• Task to carry out
Two lines in the listing below mark the span: one contains "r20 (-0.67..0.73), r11" and one contains "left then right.". Reproduce both of them and everything between, exactly.

• Data extract
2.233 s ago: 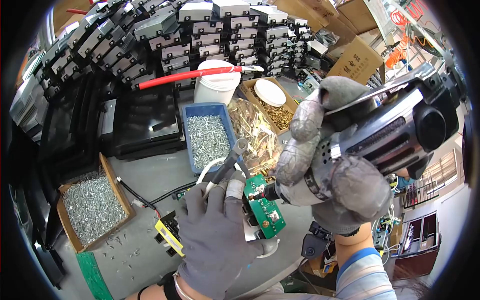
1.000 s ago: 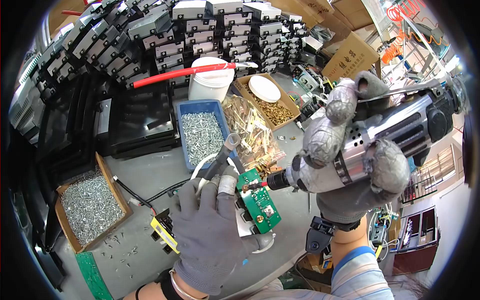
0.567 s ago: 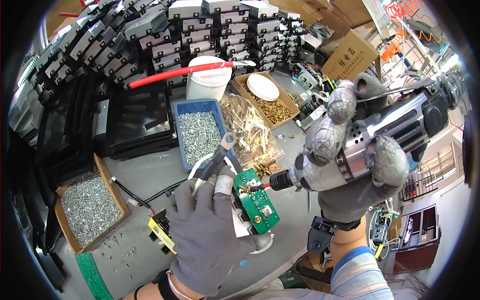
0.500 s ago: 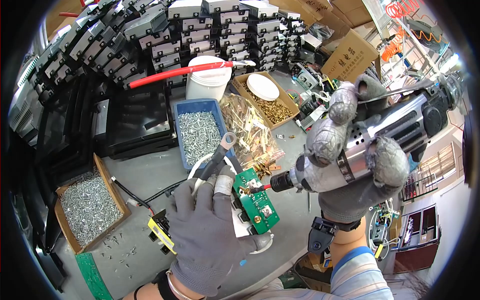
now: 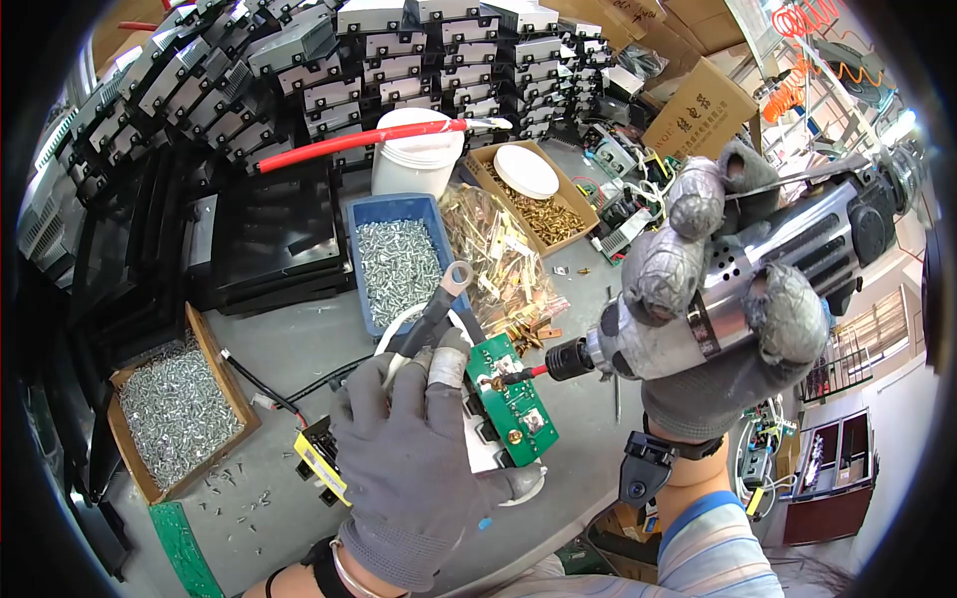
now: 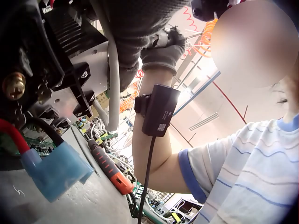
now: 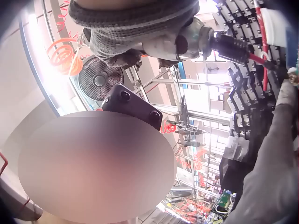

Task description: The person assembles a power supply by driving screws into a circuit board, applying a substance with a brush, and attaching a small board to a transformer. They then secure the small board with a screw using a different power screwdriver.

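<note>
In the head view my gloved left hand [image 5: 409,463] grips a unit with a green circuit board [image 5: 513,399] on its face, the thumb at its lower edge. A dark cable with a metal ring terminal [image 5: 457,277] sticks up past its fingers. My gloved right hand [image 5: 698,289] holds a silver power screwdriver [image 5: 648,334], its fingers wrapped round the body. The red-sleeved bit [image 5: 533,372] reaches to a brass-coloured screw spot on the board. In the right wrist view the driver's chuck [image 7: 231,48] points toward the left hand's fingertip.
A blue bin of screws [image 5: 399,204], a cardboard tray of screws [image 5: 179,414] and a box of brass parts [image 5: 543,219] surround the work. Metal housings [image 5: 409,75] are stacked behind. An orange-and-grey handled tool [image 6: 110,165] lies on the bench in the left wrist view.
Since the earliest frame the right hand and screwdriver have drawn back to the right, showing more of the bit. The left hand and board have shifted slightly left in view.
</note>
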`<state>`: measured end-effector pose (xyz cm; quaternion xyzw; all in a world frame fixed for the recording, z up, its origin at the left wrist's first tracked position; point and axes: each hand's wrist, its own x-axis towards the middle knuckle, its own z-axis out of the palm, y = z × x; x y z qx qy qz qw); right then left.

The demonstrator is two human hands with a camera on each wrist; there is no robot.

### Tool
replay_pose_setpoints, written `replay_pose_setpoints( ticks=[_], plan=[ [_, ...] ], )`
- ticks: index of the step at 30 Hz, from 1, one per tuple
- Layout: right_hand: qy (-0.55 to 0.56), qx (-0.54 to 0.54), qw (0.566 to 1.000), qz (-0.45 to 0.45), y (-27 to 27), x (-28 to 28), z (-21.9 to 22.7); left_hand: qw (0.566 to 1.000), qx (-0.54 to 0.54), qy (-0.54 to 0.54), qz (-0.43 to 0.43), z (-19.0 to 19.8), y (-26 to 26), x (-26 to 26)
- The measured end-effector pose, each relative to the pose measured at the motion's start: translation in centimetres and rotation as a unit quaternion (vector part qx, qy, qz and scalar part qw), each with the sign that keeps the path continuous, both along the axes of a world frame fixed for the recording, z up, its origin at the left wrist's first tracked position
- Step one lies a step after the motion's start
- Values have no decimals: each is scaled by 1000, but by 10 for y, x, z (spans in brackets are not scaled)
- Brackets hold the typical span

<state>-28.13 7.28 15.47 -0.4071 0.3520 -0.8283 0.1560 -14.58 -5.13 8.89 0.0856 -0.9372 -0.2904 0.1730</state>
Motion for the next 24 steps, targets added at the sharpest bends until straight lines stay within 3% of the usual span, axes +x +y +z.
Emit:
replay_pose_setpoints(
  ticks=[24],
  plan=[
    [-11,61,998,-27,-7,0,0,999,-31,8,13,-1,1,0]
  ],
)
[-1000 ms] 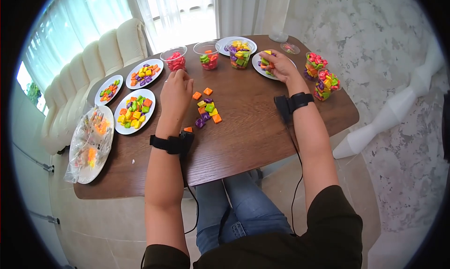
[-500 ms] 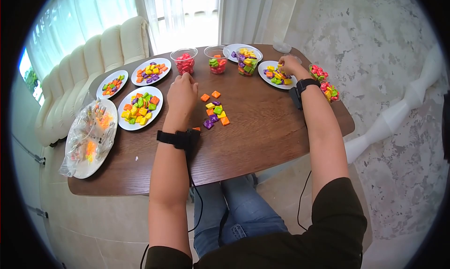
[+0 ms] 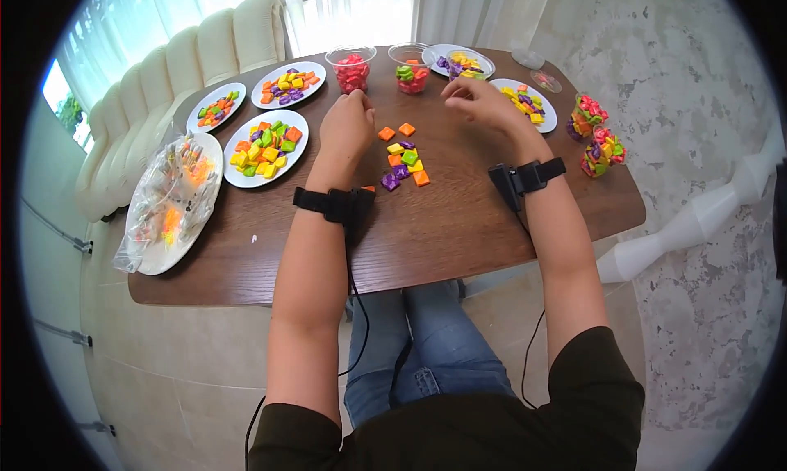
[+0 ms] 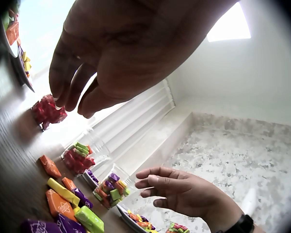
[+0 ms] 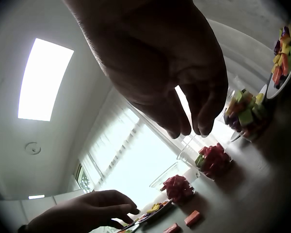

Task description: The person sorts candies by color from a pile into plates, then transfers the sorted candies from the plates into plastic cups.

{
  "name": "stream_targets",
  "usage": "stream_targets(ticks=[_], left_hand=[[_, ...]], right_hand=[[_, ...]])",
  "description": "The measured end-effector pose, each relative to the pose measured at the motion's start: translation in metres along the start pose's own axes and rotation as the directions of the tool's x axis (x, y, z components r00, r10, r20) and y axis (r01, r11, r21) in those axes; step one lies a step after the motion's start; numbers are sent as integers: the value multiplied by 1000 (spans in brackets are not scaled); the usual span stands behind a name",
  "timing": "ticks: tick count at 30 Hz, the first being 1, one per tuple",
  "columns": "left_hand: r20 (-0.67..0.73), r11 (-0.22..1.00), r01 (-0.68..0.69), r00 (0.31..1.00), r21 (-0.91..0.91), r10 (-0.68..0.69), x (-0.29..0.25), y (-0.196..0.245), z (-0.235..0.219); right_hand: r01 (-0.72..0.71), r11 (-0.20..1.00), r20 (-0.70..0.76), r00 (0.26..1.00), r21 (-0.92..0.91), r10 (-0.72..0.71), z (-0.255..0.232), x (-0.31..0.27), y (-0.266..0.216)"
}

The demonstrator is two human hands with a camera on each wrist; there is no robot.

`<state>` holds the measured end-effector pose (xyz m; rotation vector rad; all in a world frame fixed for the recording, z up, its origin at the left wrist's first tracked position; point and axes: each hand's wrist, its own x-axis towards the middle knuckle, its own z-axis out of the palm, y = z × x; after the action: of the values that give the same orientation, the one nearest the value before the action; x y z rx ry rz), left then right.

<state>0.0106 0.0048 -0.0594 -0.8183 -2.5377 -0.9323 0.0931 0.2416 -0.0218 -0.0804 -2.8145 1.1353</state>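
My left hand (image 3: 346, 127) hovers just in front of the clear cup of red wrapped candies (image 3: 352, 76), fingers loosely bent, nothing visible between them. My right hand (image 3: 490, 109) is raised over the table near the cup of mixed candies (image 3: 465, 64), which it partly overlaps in the head view. A gap shows between its thumb and fingers in the right wrist view, with nothing held. Between the two stands a cup of green and red candies (image 3: 411, 79). Loose orange, yellow, purple and green candies (image 3: 409, 157) lie on the wood between my forearms.
Several white plates of candies stand left, one with a mixed pile (image 3: 266, 150). A larger oval plate (image 3: 211, 196) bears a plastic bag (image 3: 168, 192). At right are a candy plate (image 3: 551, 120), two filled cups (image 3: 604, 153) and a clear lid (image 3: 546, 81).
My right hand dipped to the right-hand plate of candies, then came up and left towards the mixed cup. My left hand stays by the red candies while the head view shifts.
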Motion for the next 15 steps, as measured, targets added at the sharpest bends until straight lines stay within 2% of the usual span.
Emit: stream_targets(ticks=[2,3,5,8,11,14,15], left_hand=[[13,1000,0,1000,8,0,1,-2,2],[18,1000,-1,1000,12,1,1,-3,3],[49,1000,-14,999,20,13,1,-5,3],[125,998,-62,990,20,59,1,-11,8],[276,996,-89,958,6,84,-3,0,0],[390,965,-260,886,-28,250,-8,-2,6],[410,961,-274,872,-39,266,-11,-2,8]], right_hand=[[92,994,173,982,-56,-81,30,3,-3],[204,950,190,969,-237,-160,42,4,-5],[334,901,206,936,-276,-284,64,13,2],[362,856,249,926,-368,-284,75,18,-6],[240,849,241,961,-471,-138,74,23,-9],[191,814,241,968,-549,-64,67,20,-11],[147,851,251,968,-504,-19,63,17,-16]])
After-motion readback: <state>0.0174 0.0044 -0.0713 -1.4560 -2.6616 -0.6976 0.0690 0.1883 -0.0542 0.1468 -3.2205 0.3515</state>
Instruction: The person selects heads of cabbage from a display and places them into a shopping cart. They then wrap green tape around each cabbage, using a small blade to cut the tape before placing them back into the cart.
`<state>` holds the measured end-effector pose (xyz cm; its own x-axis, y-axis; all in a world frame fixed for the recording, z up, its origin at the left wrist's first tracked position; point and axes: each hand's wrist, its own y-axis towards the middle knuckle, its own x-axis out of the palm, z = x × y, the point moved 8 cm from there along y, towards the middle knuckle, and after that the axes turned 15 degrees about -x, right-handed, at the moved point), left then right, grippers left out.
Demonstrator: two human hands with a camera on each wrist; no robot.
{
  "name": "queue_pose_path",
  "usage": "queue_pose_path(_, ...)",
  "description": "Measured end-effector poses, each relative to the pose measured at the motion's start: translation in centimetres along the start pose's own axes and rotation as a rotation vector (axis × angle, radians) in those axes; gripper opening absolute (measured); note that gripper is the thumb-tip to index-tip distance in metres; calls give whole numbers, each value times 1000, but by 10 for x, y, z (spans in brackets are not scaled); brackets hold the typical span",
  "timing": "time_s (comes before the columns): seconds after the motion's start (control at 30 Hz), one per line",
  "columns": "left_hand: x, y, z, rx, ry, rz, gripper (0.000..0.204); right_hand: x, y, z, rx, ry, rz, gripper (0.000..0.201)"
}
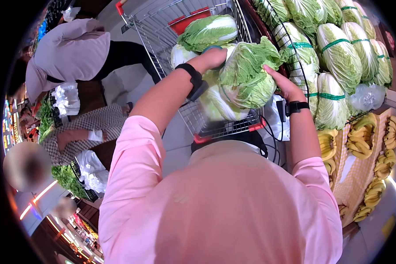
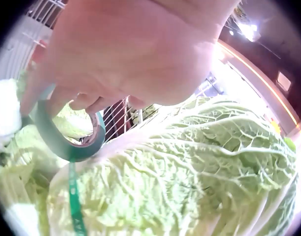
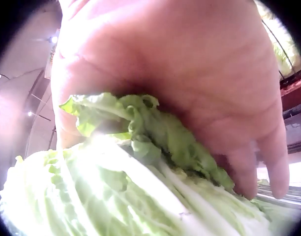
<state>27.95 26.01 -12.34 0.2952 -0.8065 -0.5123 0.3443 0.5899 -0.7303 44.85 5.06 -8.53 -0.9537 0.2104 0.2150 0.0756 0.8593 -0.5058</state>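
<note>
A napa cabbage (image 1: 248, 75) with loose green outer leaves is tilted over the shopping cart, between my two hands. My left hand (image 1: 214, 58) holds a roll of green tape (image 2: 66, 145) by its ring, fingers curled through it. From the roll a strip of green tape (image 2: 76, 201) runs down onto the cabbage. My right hand (image 1: 286, 84) grips the cabbage's right end, thumb and fingers spread to either side of it. Crumpled leaf edges (image 3: 155, 132) lie under that palm. Other napa cabbages (image 1: 209, 33) lie in the cart below.
The wire shopping cart (image 1: 193, 115) stands in front of me. Taped cabbages (image 1: 341, 48) fill a rack at right, above bananas (image 1: 361, 136) on a checked cloth. A person in a light shirt (image 1: 70, 48) bends over at left. Black cables (image 1: 273, 132) hang near the cart.
</note>
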Motion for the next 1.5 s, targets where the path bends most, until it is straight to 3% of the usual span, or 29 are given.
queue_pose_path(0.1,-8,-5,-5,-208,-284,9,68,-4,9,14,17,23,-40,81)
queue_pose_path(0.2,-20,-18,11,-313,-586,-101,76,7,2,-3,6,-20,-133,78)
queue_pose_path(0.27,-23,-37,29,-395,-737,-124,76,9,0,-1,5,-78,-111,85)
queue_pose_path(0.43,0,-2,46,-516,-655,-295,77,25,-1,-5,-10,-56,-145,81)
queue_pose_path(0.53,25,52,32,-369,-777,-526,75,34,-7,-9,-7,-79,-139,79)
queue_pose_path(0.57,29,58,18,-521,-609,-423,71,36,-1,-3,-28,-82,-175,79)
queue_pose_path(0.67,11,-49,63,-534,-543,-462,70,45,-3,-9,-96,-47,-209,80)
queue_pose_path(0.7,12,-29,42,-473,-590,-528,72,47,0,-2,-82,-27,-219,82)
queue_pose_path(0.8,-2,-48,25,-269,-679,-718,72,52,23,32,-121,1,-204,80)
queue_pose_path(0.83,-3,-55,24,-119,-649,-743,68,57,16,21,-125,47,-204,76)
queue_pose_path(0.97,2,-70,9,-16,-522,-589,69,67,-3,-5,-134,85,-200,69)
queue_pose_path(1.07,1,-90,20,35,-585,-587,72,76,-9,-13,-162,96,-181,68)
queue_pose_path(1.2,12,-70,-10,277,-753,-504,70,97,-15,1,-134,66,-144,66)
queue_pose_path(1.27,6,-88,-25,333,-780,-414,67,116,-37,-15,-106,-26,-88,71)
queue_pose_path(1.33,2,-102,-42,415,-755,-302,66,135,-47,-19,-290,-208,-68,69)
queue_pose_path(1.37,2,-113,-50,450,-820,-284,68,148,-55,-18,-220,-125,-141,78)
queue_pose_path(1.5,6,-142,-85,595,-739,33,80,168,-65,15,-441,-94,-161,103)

• Result for this exercise
  "columns": "left_hand: r20 (-0.67..0.73), r11 (-0.22..1.00), r01 (-0.68..0.69), r00 (0.31..1.00), r21 (-0.91..0.91), r10 (-0.68..0.69), x (-0.29..0.25), y (-0.196..0.245), z (-0.235..0.219); right_hand: r01 (-0.72..0.71), r11 (-0.20..1.00), r20 (-0.70..0.76), r00 (0.26..1.00), r21 (-0.92..0.91), r10 (-0.72..0.71), z (-0.255..0.232), x (-0.31..0.27), y (-0.266..0.216)"
}

The demonstrator is two human hands with a camera on each wrist; there is no robot.

`<state>` holds the measured end-effector pose (xyz m; rotation vector rad; all in a world frame fixed for the recording, z up, its origin at the left wrist's first tracked position; point and axes: each hand's wrist, its own x-axis towards the middle knuckle, its own z-axis out of the palm, y = z × x; after the action: of the values that give the same orientation, the one nearest the value before the action; x y z rx ry rz), left then right.

There is nothing further in this answer.